▸ **Description of the task**
The answer must be every line of the records in which the string "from" appears.

▸ **Data items**
---*---

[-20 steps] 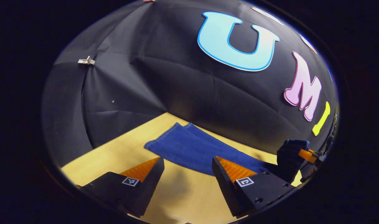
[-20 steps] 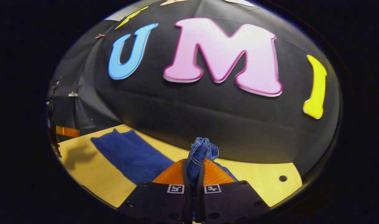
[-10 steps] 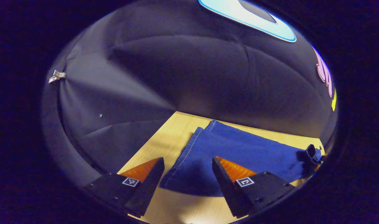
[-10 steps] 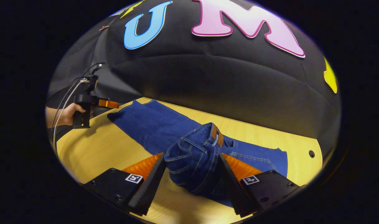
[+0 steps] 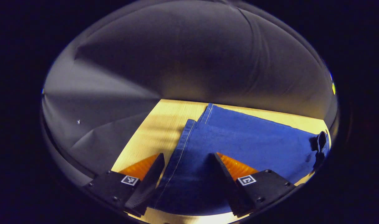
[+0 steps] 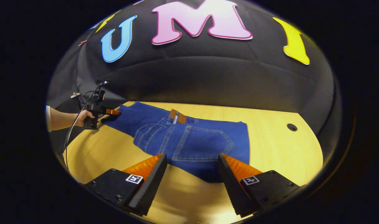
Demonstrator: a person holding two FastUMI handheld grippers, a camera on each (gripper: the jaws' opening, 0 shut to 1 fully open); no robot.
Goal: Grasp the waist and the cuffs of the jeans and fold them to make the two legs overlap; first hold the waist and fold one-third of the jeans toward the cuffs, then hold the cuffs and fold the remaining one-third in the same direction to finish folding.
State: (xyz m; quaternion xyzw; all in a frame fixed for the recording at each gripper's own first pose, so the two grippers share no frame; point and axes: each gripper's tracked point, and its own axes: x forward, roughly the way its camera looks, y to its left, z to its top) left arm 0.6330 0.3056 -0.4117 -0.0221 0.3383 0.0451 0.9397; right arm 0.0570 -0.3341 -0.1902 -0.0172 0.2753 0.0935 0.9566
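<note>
While the jeans (image 6: pixel 189 140) lie on the table (image 6: pixel 279 149) mid-frame, waist folded over the legs, the right gripper (image 6: pixel 191 168) hangs above them, jaws apart. At lower centre of the left gripper view, the left gripper (image 5: pixel 186 168) straddles the cuffs (image 5: pixel 189 146), jaws wide.

Left gripper (image 5: pixel 185 174) positioned at the jeans cuffs (image 5: pixel 192 124), jaws spread.

I am holding my gripper low over the wooden table (image 5: pixel 155 124), its two fingers (image 5: pixel 146 183) standing apart with the cuff end of the jeans (image 5: pixel 248 140) lying flat between and beyond them. The stitched hem is running between the fingers toward the black cloth wall (image 5: pixel 177 56). A dark bunched shape is showing at the far right edge, too small to identify.
</note>
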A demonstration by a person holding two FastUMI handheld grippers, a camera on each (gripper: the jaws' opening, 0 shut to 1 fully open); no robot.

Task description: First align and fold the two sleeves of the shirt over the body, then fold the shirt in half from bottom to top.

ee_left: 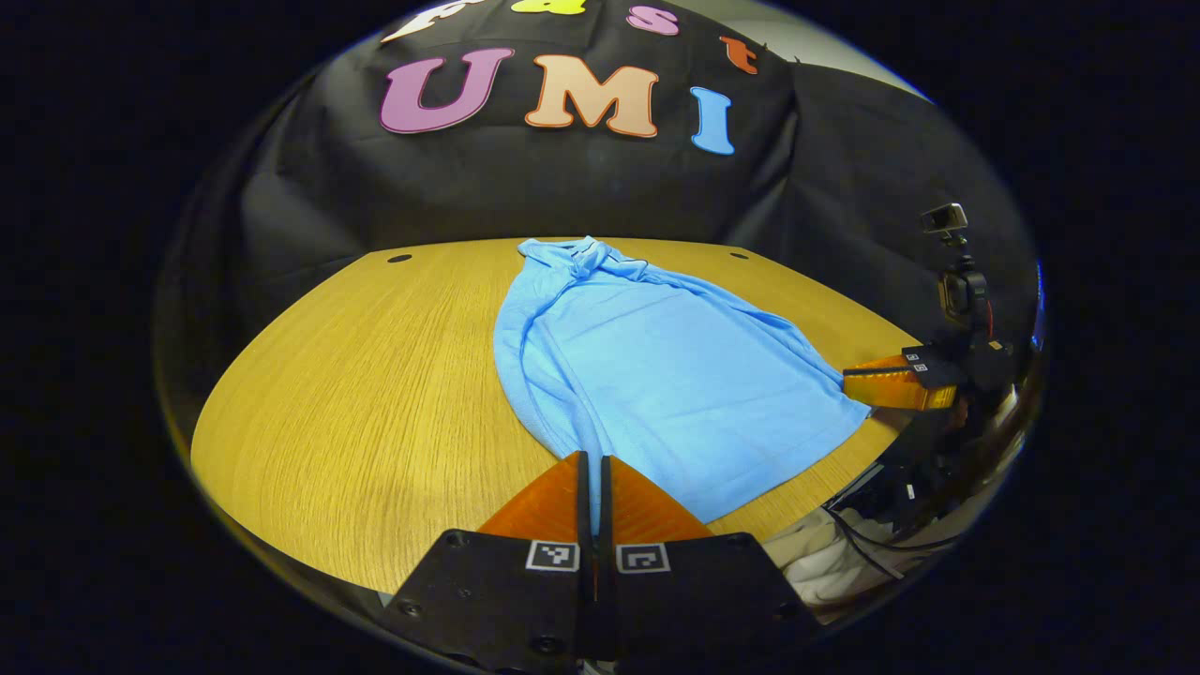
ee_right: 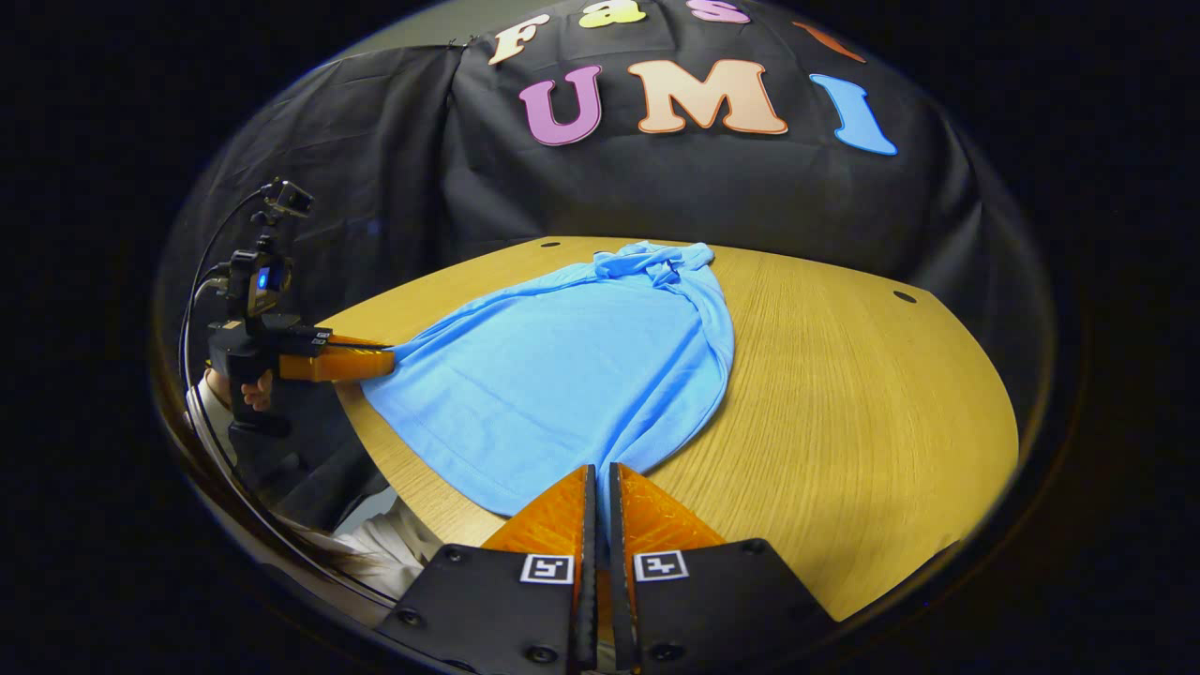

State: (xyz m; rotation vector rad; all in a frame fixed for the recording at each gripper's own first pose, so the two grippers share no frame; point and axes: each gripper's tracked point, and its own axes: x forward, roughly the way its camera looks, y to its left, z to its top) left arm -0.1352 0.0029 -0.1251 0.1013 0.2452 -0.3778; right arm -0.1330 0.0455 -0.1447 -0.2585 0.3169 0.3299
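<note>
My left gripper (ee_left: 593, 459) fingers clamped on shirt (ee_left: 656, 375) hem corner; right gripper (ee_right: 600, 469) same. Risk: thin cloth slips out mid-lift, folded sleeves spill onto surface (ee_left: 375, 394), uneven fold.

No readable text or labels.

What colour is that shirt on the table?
Plain light blue, no pattern. The shirt shows best in the right gripper view.
</note>
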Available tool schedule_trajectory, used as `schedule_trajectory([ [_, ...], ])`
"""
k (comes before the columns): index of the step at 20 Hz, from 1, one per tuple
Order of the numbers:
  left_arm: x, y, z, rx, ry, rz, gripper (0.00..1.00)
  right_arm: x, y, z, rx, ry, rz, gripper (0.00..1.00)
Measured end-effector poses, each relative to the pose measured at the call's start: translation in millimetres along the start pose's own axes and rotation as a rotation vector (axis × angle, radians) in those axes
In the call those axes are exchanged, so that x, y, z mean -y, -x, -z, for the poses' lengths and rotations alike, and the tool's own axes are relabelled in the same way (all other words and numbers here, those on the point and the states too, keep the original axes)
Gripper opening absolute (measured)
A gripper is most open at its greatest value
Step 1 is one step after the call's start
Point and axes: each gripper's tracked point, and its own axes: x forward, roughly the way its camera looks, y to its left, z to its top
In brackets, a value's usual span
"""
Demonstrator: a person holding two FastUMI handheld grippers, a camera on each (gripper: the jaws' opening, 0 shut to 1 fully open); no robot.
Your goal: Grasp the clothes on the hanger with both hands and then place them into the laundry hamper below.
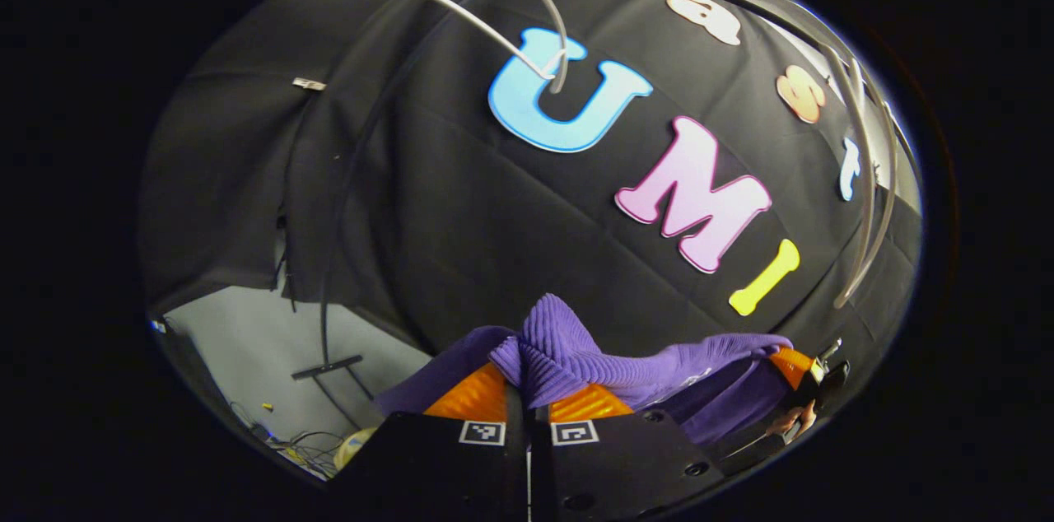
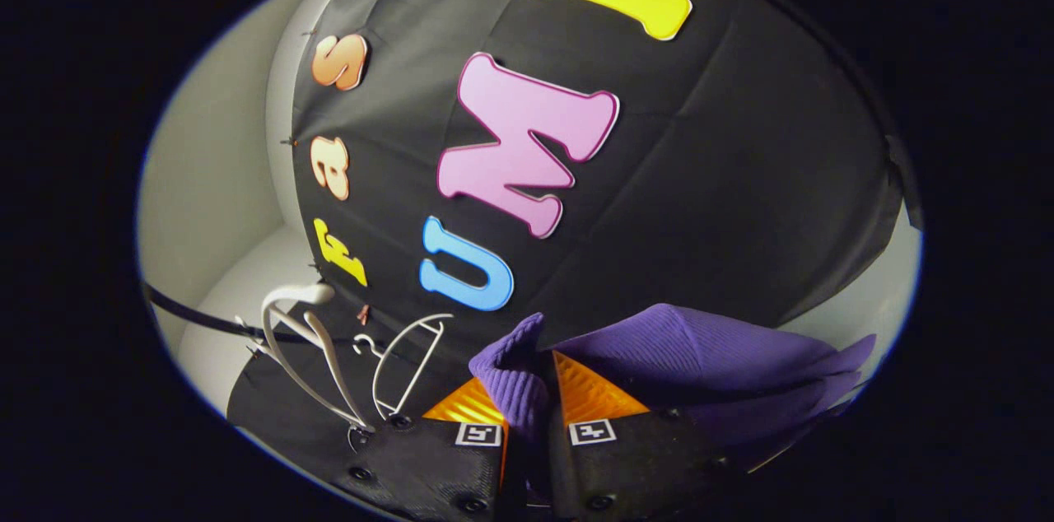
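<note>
A purple ribbed knit garment (image 1: 576, 357) bunches up between the fingers of my left gripper (image 1: 527, 390), which is shut on it. The cloth stretches right to the other gripper (image 1: 795, 365), with a hand (image 1: 790, 421) below it. In the right gripper view the same purple garment (image 2: 675, 349) is pinched in my right gripper (image 2: 535, 390), a fold poking up between the fingers and the rest draping to the right. A bare white hanger (image 1: 486, 7) hangs at the top of the left gripper view. White hangers (image 2: 329, 357) sit on a dark rail at lower left in the right gripper view.
A pale floor (image 1: 247, 349) with a black stand foot (image 1: 325, 370) and loose cables (image 1: 305, 448) lies at lower left in the left gripper view. A curved pale pole (image 1: 865, 176) runs down the right side. A pale wall (image 2: 214, 176) lies left of the black cloth.
</note>
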Motion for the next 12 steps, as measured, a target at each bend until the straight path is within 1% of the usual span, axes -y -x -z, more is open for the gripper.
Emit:
schedule_trajectory([
  [2, -15, 10, 8, -0.011, -0.007, -0.044, 0.06, 0, 4, 25, -0.048, 0.056, 0.028, 0.16],
  [4, -25, 19, 21, -0.042, -0.011, -0.069, 0.06, 4, 11, 48, -0.095, 0.099, 0.064, 0.16],
  [6, -34, 27, 37, -0.077, -0.017, -0.088, 0.06, 0, 14, 70, -0.142, 0.079, 0.074, 0.16],
  [9, -33, 35, 63, -0.14, -0.035, -0.085, 0.06, -10, 26, 116, -0.217, 0.045, 0.069, 0.16],
  [12, -19, 49, 90, -0.208, -0.064, -0.052, 0.06, -22, 29, 159, -0.286, 0.01, 0.065, 0.15],
])
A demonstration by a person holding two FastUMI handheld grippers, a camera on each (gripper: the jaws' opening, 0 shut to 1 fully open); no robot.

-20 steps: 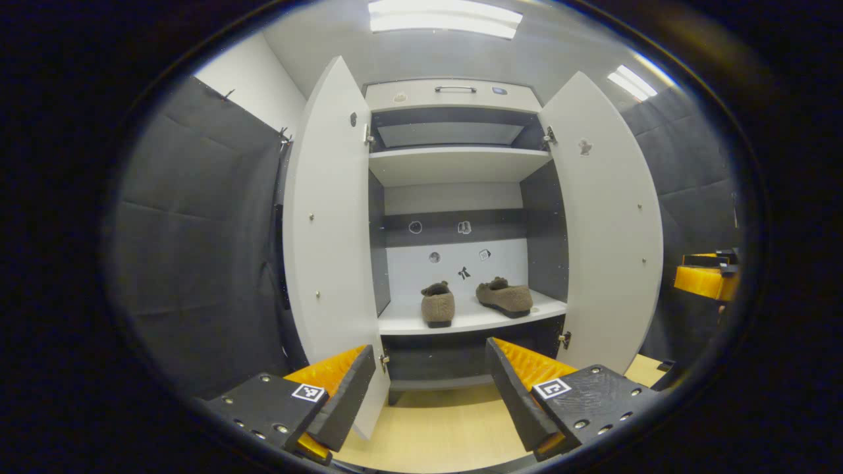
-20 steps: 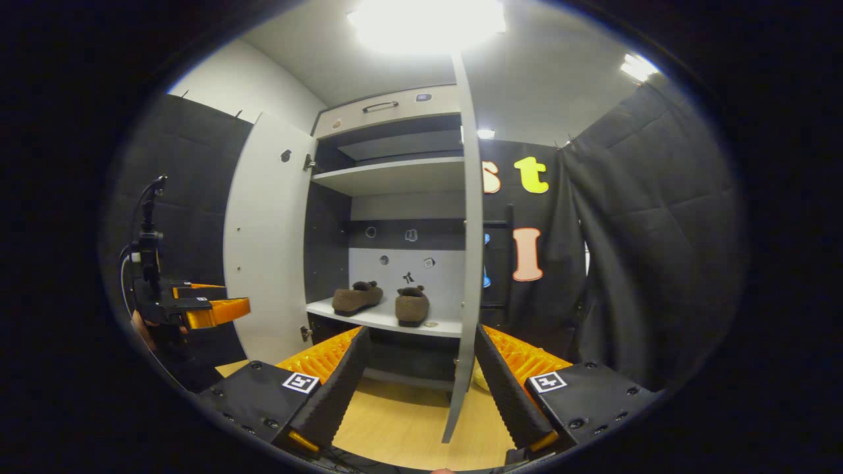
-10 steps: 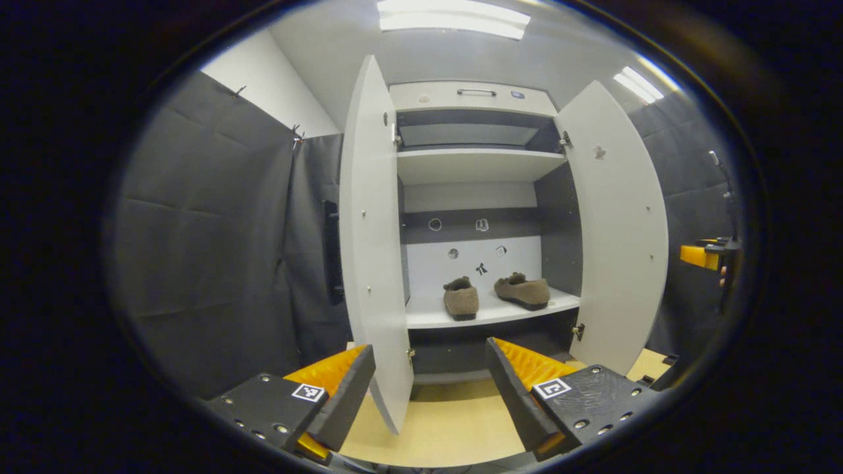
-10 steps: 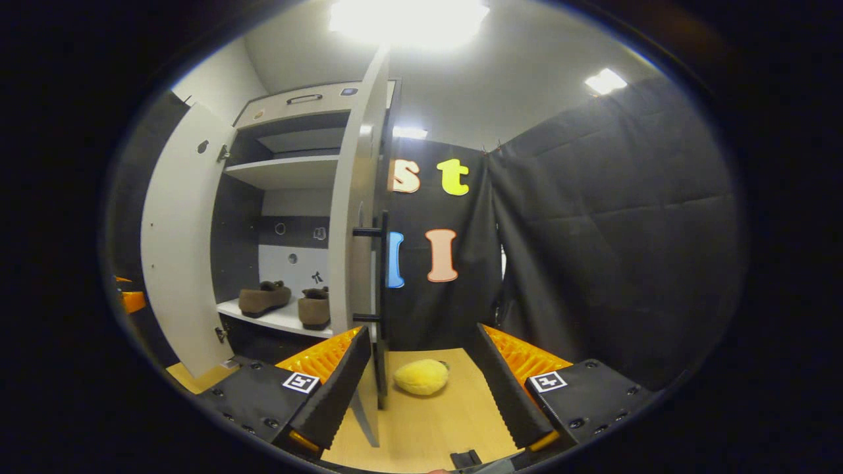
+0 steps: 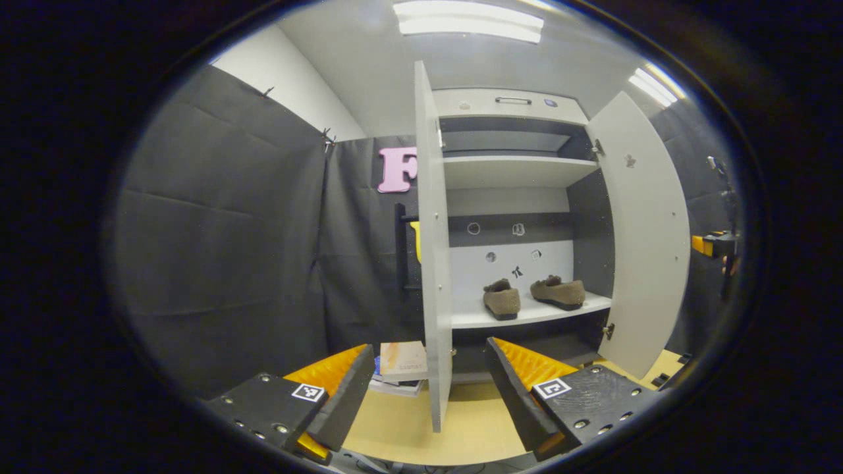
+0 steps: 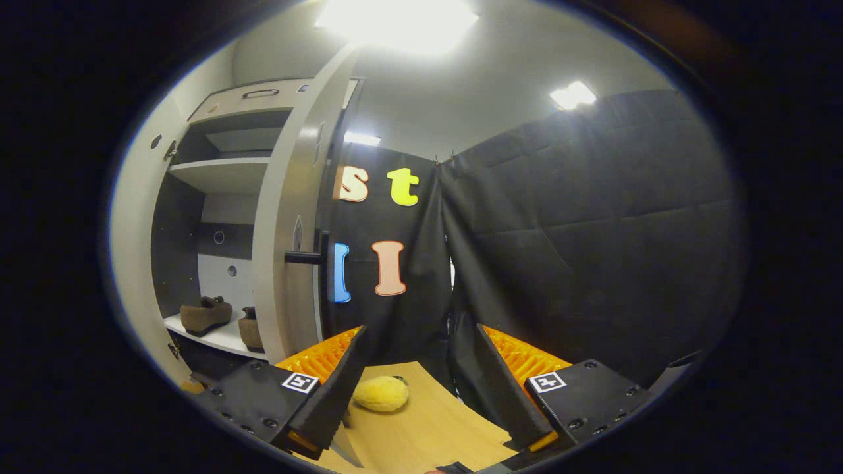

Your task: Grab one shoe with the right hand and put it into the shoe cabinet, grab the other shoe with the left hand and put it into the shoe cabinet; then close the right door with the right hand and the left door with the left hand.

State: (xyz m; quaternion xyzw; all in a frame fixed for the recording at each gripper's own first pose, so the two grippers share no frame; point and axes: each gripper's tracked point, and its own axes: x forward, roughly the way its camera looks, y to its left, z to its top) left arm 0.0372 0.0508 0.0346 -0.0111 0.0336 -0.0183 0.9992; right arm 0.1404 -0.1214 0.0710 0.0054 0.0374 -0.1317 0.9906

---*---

▸ **Answer area**
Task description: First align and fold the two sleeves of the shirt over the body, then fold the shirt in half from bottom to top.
k (comes before the columns): index of the step at 20 Hz, from 1, one per tuple

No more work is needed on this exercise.